What you will do: Everything in the listing below has to be repeated exactly, except the pictures.
*** Block opens ***
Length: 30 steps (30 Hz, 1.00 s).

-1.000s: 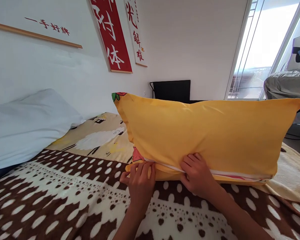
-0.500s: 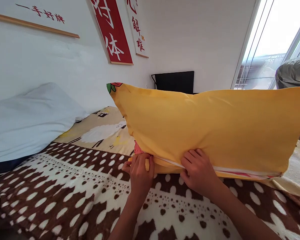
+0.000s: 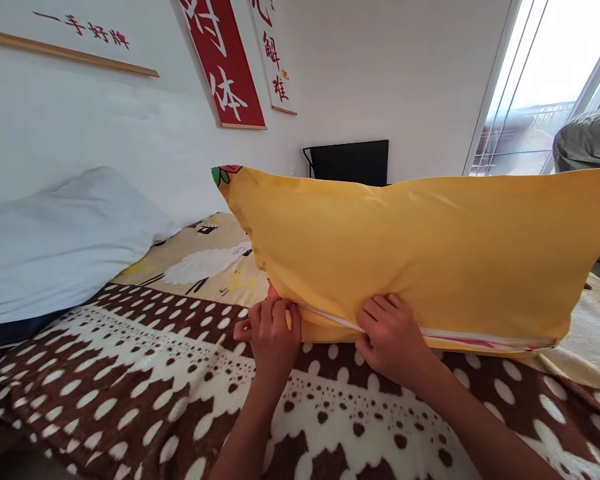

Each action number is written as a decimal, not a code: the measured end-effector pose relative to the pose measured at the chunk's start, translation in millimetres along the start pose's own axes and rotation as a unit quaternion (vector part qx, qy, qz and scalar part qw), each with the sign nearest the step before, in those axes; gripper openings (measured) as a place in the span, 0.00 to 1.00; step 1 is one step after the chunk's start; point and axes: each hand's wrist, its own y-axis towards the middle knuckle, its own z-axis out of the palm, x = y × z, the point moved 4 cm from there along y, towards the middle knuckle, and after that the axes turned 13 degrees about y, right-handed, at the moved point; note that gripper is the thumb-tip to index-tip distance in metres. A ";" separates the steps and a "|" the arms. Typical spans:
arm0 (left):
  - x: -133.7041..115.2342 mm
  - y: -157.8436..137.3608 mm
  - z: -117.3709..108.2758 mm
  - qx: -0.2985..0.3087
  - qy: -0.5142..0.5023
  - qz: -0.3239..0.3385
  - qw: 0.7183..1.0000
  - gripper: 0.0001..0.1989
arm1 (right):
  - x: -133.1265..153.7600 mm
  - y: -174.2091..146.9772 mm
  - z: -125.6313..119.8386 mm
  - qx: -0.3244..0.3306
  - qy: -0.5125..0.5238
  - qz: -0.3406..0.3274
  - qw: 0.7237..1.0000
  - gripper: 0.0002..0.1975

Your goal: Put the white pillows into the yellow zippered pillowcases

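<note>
A yellow pillow [image 3: 425, 247] stands on its long edge on the bed, with a white zipper [image 3: 330, 319] running along its lower edge. At the lower left corner, my left hand [image 3: 274, 330] is closed, fingers bent over the fabric by the zipper's left end. My right hand [image 3: 393, 337] grips the pillowcase at the middle of the lower edge, fingertips pressed into the yellow cloth. A bit of pink print shows beside my left hand and along the zipper's right part. Whatever lies under my fingers is hidden.
A brown and white dotted blanket [image 3: 145, 380] covers the bed under the pillow. On the left lies a white pillow [image 3: 75, 240] against the wall. A black panel [image 3: 350, 163] stands behind, and a grey covered object [image 3: 587, 141] is by the window.
My left hand has shifted slightly left along the lower edge. My right hand and the yellow pillow have moved a little left too, the grip unchanged.
</note>
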 end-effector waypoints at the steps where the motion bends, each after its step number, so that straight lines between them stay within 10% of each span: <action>1: 1.0 0.5 -0.7 -0.004 0.003 -0.001 1.000 0.02 | 0.2 0.0 -0.1 0.000 0.000 0.000 1.000 0.06; 30: 19.6 -2.0 30.1 0.110 -0.059 -0.136 0.983 0.10 | 10.4 -0.3 4.5 0.011 -0.012 -0.035 0.999 0.04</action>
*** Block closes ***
Exercise response:
Length: 30 steps (30 Hz, 1.00 s).

-1.000s: 
-0.500s: 
+0.000s: 

Each action number is written as a decimal, not a code: the measured end-effector pose relative to the pose measured at the chunk's start, translation in millimetres along the start pose's own axes and rotation as a unit quaternion (vector part qx, qy, qz and scalar part qw), each with the sign nearest the step before, in those axes; gripper openings (measured) as a place in the span, 0.00 to 1.00; step 1 is one step after the chunk's start; point and axes: each hand's wrist, its own y-axis towards the middle knuckle, its own z-axis out of the palm, x = y × z, the point moved 4 cm from there along y, towards the middle knuckle, and after that the axes turned 13 degrees about y, right-handed, at the moved point; note that gripper is the thumb-tip to index-tip distance in metres. A ";" separates the steps and a "|" the arms. Typical spans:
arm0 (left):
  - x: -133.7041..115.2342 mm
  - y: -157.8436..137.3608 mm
  - z: -117.3709..108.2758 mm
  - qx: -0.2985..0.3087
  - qy: -0.5142..0.5023
  - qz: -0.3239..0.3385
  - qw: 0.7183..1.0000
  - gripper: 0.0001..0.1989
arm1 (right):
  - x: -133.1265..153.7600 mm
  - y: -174.2091..146.9772 mm
  - z: -125.6313..119.8386 mm
  - qx: -0.3244..0.3306
  - qy: -0.5125..0.5238
  - qz: -0.3406..0.3274
  - qw: 0.7237..1.0000
  - gripper: 0.0002..0.1975

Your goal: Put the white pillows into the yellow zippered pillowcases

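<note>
A yellow pillow [image 3: 425, 247] stands on its long edge on the bed, with a white zipper [image 3: 330, 319] running along its lower edge. At the lower left corner, my left hand [image 3: 274, 330] is closed, fingers bent over the fabric by the zipper's left end. My right hand [image 3: 393, 337] grips the pillowcase at the middle of the lower edge, fingertips pressed into the yellow cloth. A bit of pink print shows beside my left hand and along the zipper's right part. Whatever lies under my fingers is hidden.
A brown and white dotted blanket [image 3: 145, 380] covers the bed under the pillow. On the left lies a white pillow [image 3: 75, 240] against the wall. A black panel [image 3: 350, 163] stands behind, and a grey covered object [image 3: 587, 141] is by the window.
My left hand has shifted slightly left along the lower edge. My right hand and the yellow pillow have moved a little left too, the grip unchanged.
</note>
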 end-effector waypoints at the steps where the motion bends, each after its step number, so that straight lines between them stay within 10% of each span: <action>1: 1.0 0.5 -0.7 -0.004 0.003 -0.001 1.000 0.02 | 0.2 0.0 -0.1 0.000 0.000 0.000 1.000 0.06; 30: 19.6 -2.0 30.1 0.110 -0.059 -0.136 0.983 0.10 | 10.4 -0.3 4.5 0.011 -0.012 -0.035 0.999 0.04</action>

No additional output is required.